Return each line of the listing exactly as written.

--- Extracted records ---

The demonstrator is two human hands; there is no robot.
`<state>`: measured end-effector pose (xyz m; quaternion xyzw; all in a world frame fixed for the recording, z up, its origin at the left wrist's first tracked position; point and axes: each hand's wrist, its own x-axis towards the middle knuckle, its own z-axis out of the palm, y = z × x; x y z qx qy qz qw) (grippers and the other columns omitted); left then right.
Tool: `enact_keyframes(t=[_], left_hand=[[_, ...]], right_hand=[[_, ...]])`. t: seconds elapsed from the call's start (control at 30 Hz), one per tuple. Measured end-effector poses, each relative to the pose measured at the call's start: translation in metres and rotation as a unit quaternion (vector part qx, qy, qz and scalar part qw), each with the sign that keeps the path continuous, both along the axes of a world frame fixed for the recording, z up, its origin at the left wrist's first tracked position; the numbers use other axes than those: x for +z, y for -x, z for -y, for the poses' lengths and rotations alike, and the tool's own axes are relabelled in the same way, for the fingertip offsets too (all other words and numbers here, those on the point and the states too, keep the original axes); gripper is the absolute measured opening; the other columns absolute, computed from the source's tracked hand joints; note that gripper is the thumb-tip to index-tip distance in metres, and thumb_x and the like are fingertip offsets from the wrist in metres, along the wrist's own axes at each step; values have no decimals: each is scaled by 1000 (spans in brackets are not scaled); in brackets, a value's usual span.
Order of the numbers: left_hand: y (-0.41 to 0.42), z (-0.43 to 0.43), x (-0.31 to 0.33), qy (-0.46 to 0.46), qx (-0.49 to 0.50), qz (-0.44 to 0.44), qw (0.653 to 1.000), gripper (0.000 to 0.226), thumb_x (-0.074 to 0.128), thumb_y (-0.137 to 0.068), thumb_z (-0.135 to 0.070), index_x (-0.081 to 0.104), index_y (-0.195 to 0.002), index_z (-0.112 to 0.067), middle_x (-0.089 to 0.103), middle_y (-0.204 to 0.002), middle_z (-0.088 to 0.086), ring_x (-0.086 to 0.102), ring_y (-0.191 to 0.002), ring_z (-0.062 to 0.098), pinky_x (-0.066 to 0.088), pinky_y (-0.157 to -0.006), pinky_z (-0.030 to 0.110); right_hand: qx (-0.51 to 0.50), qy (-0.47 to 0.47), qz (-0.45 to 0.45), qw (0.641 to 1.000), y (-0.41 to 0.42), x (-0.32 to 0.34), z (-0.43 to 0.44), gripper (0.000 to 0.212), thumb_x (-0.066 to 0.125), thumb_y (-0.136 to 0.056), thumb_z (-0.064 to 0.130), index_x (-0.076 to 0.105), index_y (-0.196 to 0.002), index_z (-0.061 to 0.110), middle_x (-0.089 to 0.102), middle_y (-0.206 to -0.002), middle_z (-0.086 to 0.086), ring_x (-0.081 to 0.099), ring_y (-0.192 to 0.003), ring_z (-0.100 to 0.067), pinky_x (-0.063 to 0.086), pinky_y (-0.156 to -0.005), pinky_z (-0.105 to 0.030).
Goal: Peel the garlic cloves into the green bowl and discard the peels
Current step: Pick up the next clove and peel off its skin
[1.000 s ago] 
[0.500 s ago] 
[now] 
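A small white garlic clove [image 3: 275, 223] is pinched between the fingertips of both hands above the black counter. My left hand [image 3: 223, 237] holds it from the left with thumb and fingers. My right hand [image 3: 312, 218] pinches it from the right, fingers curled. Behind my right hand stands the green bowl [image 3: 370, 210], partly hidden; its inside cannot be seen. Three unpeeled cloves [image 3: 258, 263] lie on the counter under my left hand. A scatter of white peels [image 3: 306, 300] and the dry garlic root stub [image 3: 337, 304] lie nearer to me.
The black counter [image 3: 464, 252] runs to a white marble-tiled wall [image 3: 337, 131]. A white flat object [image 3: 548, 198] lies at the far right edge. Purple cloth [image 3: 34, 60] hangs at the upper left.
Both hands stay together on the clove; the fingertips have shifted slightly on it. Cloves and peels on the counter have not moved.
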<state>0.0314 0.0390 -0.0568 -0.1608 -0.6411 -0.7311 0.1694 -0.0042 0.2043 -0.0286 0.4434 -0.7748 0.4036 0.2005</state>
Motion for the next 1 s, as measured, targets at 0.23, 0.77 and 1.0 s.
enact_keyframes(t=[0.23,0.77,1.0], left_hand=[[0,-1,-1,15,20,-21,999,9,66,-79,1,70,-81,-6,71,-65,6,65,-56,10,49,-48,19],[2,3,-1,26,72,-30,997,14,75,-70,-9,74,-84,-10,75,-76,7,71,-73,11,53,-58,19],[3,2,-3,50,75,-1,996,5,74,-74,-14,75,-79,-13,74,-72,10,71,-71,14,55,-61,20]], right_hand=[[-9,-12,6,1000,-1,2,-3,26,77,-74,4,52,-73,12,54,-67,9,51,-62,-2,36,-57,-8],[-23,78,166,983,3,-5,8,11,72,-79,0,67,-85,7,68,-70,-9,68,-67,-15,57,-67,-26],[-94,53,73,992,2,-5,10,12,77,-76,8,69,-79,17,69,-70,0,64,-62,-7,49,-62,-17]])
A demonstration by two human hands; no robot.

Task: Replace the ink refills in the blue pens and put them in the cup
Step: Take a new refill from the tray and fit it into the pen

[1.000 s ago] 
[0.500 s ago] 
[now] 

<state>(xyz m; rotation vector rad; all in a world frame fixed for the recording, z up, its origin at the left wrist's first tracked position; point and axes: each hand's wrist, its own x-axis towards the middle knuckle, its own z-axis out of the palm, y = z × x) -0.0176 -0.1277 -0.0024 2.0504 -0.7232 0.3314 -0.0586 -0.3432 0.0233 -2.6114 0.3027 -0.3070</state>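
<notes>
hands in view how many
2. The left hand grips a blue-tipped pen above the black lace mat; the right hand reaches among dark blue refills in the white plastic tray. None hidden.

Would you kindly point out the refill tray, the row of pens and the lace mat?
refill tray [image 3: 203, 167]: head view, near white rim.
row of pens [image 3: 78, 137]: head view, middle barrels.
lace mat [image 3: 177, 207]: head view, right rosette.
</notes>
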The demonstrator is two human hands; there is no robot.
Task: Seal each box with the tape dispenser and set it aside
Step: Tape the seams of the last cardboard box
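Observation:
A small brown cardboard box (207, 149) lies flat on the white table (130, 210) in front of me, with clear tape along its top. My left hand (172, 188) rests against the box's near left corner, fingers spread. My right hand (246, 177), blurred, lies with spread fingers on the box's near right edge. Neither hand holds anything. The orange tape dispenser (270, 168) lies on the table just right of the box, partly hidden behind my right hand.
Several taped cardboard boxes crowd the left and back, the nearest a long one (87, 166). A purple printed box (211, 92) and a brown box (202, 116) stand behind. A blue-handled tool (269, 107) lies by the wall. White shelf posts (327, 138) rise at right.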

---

Final answer:
The demonstrator is two human hands; there is no robot.
`<state>`: measured end-effector pose (xyz m; quaternion xyzw; all in a world frame fixed for the recording, z up, its origin at the left wrist's first tracked position; point and axes: each hand's wrist, its own x-axis towards the middle knuckle, its own z-axis out of the palm, y = z × x; x y z qx qy qz qw) (grippers and the other columns omitted); left then right.
Tool: `enact_keyframes(t=[_], left_hand=[[_, ...]], right_hand=[[_, ...]])`. t: seconds elapsed from the call's start (control at 30 Hz), one per tuple. Measured end-effector poses, each relative to the pose measured at the call's start: translation in metres and rotation as a unit quaternion (vector part qx, qy, qz and scalar part qw), each with the sign that keeps the path continuous, both along the axes of a world frame fixed for the recording, z up, its origin at the left wrist's first tracked position; the numbers use other axes than those: x for +z, y for -x, z for -y, for the poses' lengths and rotations alike, and the tool's own axes are relabelled in the same way, for the fingertip offsets too (all other words and numbers here, those on the point and the states too, keep the original axes); gripper is the absolute measured opening; the other columns absolute, computed from the source's tracked hand joints; note that gripper is the thumb-tip to index-tip distance in metres, and thumb_x and the like are fingertip offsets from the wrist in metres, along the wrist's own axes at each step; values have no decimals: each is scaled by 1000 (spans in brackets are not scaled); in brackets, a value's usual span.
Order of the numbers: left_hand: y (-0.41 to 0.42), z (-0.43 to 0.43), x (-0.31 to 0.33), qy (-0.46 to 0.46), qx (-0.49 to 0.50), qz (-0.44 to 0.44), qw (0.653 to 1.000), gripper (0.000 to 0.226), thumb_x (-0.074 to 0.128), thumb_y (-0.137 to 0.068), thumb_z (-0.135 to 0.070), index_x (-0.081 to 0.104), index_y (-0.195 to 0.002), index_z (-0.112 to 0.067), middle_x (-0.089 to 0.103), middle_y (-0.204 to 0.002), middle_z (-0.088 to 0.086), ring_x (-0.086 to 0.102), ring_y (-0.191 to 0.002), ring_z (-0.062 to 0.098), pinky_x (-0.066 to 0.088), pinky_y (-0.157 to -0.006), pinky_z (-0.030 to 0.110); right_hand: qx (-0.51 to 0.50), qy (-0.47 to 0.47), qz (-0.45 to 0.45), qw (0.641 to 1.000), y (-0.41 to 0.42), x (-0.32 to 0.34), z (-0.43 to 0.44), gripper (0.000 to 0.212), thumb_x (-0.066 to 0.125), thumb_y (-0.136 to 0.056), thumb_z (-0.064 to 0.130), index_x (-0.076 to 0.105), index_y (-0.196 to 0.002), index_z (-0.061 to 0.110), middle_x (-0.089 to 0.102), middle_y (-0.206 to -0.002), middle_z (-0.086 to 0.086), ring_x (-0.081 to 0.099), ring_y (-0.192 to 0.003), ring_z (-0.100 to 0.067), pinky_x (-0.063 to 0.086), pinky_y (-0.156 to -0.005), pinky_z (-0.105 to 0.030).
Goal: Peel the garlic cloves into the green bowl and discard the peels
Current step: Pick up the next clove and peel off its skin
[1.000 s ago] 
[0.500 s ago] 
[now] 
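A small white garlic clove [image 3: 275, 223] is pinched between the fingertips of both hands above the black counter. My left hand [image 3: 223, 237] holds it from the left with thumb and fingers. My right hand [image 3: 312, 218] pinches it from the right, fingers curled. Behind my right hand stands the green bowl [image 3: 370, 210], partly hidden; its inside cannot be seen. Three unpeeled cloves [image 3: 258, 263] lie on the counter under my left hand. A scatter of white peels [image 3: 306, 300] and the dry garlic root stub [image 3: 337, 304] lie nearer to me.
The black counter [image 3: 464, 252] runs to a white marble-tiled wall [image 3: 337, 131]. A white flat object [image 3: 548, 198] lies at the far right edge. Purple cloth [image 3: 34, 60] hangs at the upper left.
Both hands stay together on the clove; the fingertips have shifted slightly on it. Cloves and peels on the counter have not moved.
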<state>0.0314 0.0390 -0.0568 -0.1608 -0.6411 -0.7311 0.1694 -0.0042 0.2043 -0.0286 0.4434 -0.7748 0.4036 0.2005</state>
Motion for the next 1 s, as measured, targets at 0.23, 0.77 and 1.0 s.
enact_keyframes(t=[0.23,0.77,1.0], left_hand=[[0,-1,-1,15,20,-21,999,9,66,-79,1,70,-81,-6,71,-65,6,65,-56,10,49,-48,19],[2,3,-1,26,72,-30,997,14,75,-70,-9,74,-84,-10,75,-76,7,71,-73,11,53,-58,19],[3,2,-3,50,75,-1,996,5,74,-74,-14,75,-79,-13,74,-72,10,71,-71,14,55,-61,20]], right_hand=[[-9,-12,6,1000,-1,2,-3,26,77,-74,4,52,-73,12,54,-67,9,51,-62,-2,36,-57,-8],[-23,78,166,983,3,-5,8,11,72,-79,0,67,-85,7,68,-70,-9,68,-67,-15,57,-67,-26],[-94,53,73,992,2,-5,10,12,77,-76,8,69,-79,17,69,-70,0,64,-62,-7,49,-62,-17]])
A demonstration by two human hands; no robot.

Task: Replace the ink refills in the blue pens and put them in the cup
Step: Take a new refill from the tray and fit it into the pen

[1.000 s ago] 
[0.500 s ago] 
[now] 

<state>(xyz m; rotation vector rad; all in a world frame fixed for the recording, z up, its origin at the left wrist's first tracked position; point and axes: each hand's wrist, its own x-axis towards the middle knuckle, its own z-axis out of the palm, y = z × x) -0.0176 -0.1277 -0.0024 2.0504 -0.7232 0.3314 -0.0586 -0.3432 0.0233 -2.6114 0.3027 -0.3070</state>
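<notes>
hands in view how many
2. The left hand grips a blue-tipped pen above the black lace mat; the right hand reaches among dark blue refills in the white plastic tray. None hidden.

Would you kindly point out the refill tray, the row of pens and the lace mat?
refill tray [image 3: 203, 167]: head view, near white rim.
row of pens [image 3: 78, 137]: head view, middle barrels.
lace mat [image 3: 177, 207]: head view, right rosette.
</notes>
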The demonstrator is two human hands; there is no robot.
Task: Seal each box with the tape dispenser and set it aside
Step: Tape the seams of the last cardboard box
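Observation:
A small brown cardboard box (207, 149) lies flat on the white table (130, 210) in front of me, with clear tape along its top. My left hand (172, 188) rests against the box's near left corner, fingers spread. My right hand (246, 177), blurred, lies with spread fingers on the box's near right edge. Neither hand holds anything. The orange tape dispenser (270, 168) lies on the table just right of the box, partly hidden behind my right hand.
Several taped cardboard boxes crowd the left and back, the nearest a long one (87, 166). A purple printed box (211, 92) and a brown box (202, 116) stand behind. A blue-handled tool (269, 107) lies by the wall. White shelf posts (327, 138) rise at right.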

The output contains nothing further.